Linus antwortete ohne langes Zögern: „Ich glaube schon, aber warum funktioniert dann das Licht hier nicht? Außerdem würde das bedeuten..."

„Dass hier noch andere Leute sind", vollendete Meg den Satz.

„Dann finden wir das eben jetzt raus", erwiderte Linus. Er war sich seiner Sache sicher. Isaac mochte das nicht. Er dachte nicht genug nach. Die Menschen konnten inzwischen misstrauisch und feindselig sein. Jeder versuchte hier mit den wenigsten Mitteln zu überleben.

Unten angekommen stand die kleine Gruppe in einem dunklen Flur von dem einige Türen abgingen. Ohne zu fragen ging Linus voran. Er war mutig, das musste Isaac ihm lassen oder einfach nur leichtsinnig.

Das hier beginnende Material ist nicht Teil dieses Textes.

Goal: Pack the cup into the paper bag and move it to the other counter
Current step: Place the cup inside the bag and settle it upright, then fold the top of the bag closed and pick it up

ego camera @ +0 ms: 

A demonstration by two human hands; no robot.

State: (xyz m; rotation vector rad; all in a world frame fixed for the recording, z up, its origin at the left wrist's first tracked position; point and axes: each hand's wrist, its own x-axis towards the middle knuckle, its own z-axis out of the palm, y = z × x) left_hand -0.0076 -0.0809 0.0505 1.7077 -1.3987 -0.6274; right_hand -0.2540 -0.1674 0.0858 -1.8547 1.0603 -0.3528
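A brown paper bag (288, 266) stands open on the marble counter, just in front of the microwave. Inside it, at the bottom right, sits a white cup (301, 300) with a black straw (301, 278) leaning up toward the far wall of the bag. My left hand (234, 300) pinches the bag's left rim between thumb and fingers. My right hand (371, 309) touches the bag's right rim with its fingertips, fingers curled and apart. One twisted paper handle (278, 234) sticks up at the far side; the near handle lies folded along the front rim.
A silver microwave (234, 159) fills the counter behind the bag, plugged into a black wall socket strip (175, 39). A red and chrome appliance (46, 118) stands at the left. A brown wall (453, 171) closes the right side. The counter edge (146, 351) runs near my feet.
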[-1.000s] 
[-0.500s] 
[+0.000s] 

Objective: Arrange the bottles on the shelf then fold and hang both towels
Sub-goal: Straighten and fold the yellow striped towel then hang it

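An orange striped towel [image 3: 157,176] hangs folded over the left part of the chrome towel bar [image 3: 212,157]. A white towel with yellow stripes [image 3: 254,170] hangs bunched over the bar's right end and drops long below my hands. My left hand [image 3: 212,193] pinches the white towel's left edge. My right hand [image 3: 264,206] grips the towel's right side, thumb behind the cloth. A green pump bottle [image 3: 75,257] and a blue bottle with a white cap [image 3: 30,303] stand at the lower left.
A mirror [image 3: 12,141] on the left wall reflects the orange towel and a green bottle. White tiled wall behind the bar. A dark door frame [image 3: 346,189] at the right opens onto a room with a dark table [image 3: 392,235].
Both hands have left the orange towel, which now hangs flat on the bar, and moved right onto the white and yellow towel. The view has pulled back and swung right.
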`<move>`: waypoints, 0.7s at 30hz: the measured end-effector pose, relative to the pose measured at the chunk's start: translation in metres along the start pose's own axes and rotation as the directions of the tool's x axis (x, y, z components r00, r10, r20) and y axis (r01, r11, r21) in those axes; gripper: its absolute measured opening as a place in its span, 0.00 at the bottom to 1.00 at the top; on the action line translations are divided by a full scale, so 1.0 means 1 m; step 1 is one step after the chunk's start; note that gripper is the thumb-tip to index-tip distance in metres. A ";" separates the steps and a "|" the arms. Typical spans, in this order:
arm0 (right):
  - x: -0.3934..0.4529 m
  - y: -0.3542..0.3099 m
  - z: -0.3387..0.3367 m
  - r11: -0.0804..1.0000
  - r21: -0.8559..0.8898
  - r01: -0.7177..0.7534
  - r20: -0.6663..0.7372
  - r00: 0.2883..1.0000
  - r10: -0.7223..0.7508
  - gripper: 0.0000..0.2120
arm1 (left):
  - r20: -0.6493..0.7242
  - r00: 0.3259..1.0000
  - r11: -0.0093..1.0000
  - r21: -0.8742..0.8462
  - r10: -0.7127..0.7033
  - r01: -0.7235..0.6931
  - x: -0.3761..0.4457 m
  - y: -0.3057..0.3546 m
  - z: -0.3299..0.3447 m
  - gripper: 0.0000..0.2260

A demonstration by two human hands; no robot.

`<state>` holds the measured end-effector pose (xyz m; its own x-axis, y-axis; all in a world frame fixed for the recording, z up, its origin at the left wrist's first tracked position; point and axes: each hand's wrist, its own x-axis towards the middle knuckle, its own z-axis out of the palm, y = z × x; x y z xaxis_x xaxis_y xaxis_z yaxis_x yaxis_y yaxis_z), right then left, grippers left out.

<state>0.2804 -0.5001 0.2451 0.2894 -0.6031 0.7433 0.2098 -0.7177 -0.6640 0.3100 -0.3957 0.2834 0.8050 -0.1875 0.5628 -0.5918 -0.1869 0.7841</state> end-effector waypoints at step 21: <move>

Er bewegte sich direkt auf das Geräusch zu, wurde fast schon davon angezogen. Die anderen folgten einfach, nicht einmal Meg stellte seine Führung mehr in Frage. Ein weiteres schlechtes Zeichen, was ihren Gesundheitszustand anging.

Kurz vor der Tür zögerte Linus. Er blickte in die Runde, fragend, sollte er die Tür wirklich öffnen. Alle nickten, die Neugierde war überwiegend. Wer auch immer dort drinnen saß, würde sie schon nicht auf der Stelle umbringen.

Er hielt die Türklinke fest in der Hand, so dass sie nicht hochsprang und kein lautes Geräusch verursacht.

Blaues Licht flackerte ihnen entgegen. Die Elektrizität in dem Raum war schon spürbar und ihm Mitten von allem stand ein Mann, beherrschte die Blitze und benutzte sie. Kleine Gegenstände lagen vor ihm und er formte sie. Das Surren war extrem laut geworden und der Raum schien zu vibrieren.

Schützend hielt Isaac seine Arme vors Gesicht, als könnten sie gegen den Strom helfen. Er hörte wie Meg ihre Waffe lud und plötzlich verstummten die Geräusche, das Flackern erlosch und die langen Haare, die eben noch vom Kopf des Mannes abgestanden hatte, legten sich.

Der Blick des Mannes war auf Meg gerichtet. Kurz wirkte er verwirrt, fast schon ängstlich, überrumpelt von so vielen Leuten. Dann formte sich sein Mund zu einem breiten Grinsen. In einer fließenden Bewegung schnappte er sich die Gegenstände vom Tisch, ließ gleichzeitig etwas anderes fallen und eine Rauchwolke breitete sich in dem kleinen Raum aus. Isaac stolperte zurück hustete, rang nach Luft.

Seine Augen tränten und es dauerte kurz, bis der Rauch sich soweit verzogen hatte, dass er wieder etwas sehen konnte. Von dem Mann war keine Spur mehr.